▶ [DIRECTIONS FOR THIS TASK] Begin with the first line of the entries below. Copy each line exactly, stopping after the one that contains "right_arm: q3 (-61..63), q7".

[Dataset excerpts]
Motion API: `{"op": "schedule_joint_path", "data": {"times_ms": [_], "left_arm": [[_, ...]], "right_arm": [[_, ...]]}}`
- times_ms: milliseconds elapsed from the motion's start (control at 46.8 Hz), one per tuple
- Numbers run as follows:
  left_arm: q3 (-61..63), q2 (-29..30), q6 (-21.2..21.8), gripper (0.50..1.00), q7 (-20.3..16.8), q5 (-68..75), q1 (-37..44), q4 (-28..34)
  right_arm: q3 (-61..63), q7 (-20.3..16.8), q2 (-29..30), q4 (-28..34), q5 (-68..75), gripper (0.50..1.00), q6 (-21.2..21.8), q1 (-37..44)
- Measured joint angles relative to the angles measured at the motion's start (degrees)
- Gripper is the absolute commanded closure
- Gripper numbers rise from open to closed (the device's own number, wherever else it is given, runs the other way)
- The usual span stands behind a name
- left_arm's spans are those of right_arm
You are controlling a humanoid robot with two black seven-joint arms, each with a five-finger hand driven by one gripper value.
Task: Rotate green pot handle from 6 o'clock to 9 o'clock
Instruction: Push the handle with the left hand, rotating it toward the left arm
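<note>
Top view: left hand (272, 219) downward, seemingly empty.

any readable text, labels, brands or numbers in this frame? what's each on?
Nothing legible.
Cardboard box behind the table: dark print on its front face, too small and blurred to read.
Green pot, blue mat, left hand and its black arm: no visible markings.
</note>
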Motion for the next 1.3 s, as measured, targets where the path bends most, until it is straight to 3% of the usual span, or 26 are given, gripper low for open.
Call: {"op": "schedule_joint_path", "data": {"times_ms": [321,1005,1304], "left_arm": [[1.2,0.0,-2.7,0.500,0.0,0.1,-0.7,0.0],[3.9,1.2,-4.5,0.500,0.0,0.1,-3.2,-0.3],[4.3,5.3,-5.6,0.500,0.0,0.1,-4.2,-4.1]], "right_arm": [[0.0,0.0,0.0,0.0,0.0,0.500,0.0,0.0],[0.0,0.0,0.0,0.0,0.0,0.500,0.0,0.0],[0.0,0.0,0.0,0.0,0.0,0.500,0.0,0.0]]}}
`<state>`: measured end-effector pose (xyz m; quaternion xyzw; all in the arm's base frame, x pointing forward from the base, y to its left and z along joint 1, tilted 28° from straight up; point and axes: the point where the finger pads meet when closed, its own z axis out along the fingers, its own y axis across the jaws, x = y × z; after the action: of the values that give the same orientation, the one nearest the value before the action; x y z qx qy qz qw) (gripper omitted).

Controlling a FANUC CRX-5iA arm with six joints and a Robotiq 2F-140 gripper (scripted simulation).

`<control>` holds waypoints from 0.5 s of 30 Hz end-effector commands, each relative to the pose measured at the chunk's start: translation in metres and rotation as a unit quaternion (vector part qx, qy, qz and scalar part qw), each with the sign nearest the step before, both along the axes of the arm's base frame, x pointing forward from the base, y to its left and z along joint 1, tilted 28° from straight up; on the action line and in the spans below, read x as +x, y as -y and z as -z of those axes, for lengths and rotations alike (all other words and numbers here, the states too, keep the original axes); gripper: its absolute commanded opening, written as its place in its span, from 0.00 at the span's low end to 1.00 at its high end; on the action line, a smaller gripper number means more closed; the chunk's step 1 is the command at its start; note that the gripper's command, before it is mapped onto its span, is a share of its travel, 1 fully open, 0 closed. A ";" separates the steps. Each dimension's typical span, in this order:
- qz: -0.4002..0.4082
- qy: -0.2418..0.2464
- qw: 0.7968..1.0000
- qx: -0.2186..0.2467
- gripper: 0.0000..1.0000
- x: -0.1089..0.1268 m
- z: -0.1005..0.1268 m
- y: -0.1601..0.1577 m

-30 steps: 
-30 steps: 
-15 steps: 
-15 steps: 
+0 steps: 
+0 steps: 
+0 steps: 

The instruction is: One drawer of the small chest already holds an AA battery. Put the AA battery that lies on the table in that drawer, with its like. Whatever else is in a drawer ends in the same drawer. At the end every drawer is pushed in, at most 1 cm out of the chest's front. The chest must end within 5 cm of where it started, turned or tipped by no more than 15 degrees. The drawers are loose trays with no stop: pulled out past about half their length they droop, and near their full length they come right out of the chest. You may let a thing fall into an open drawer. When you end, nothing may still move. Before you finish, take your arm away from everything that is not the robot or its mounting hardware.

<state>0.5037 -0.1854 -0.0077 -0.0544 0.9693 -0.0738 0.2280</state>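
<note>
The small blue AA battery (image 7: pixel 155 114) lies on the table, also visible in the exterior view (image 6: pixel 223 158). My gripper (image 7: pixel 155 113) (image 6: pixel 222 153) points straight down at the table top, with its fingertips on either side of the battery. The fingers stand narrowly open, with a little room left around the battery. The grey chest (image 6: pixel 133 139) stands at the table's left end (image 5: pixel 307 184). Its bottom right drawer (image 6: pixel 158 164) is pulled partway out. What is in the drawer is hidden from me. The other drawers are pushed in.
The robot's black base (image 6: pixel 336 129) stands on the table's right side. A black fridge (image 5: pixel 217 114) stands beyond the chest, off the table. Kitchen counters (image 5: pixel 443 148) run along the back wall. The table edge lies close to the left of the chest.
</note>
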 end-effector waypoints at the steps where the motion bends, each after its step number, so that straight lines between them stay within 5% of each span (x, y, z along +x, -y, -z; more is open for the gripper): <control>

▶ [SOLUTION TO THIS TASK]
Motion API: `{"op": "schedule_joint_path", "data": {"times_ms": [_], "left_arm": [[_, ...]], "right_arm": [[_, ...]]}}`
- times_ms: milliseconds elapsed from the motion's start (control at 46.8 Hz), one per tuple
- Numbers run as follows:
  left_arm: q3 (-61..63), q2 (-29..30), q6 (-21.2..21.8), gripper (0.50..1.00), q7 (-20.3..16.8), q5 (-68..75), q1 (-37..44), q4 (-28..34)
  right_arm: q3 (-61..63), q7 (-20.3..16.8), q2 (-29..30), q4 (-28..34), q5 (-68..75), gripper (0.50..1.00), q6 (-21.2..21.8), q1 (-37..44)

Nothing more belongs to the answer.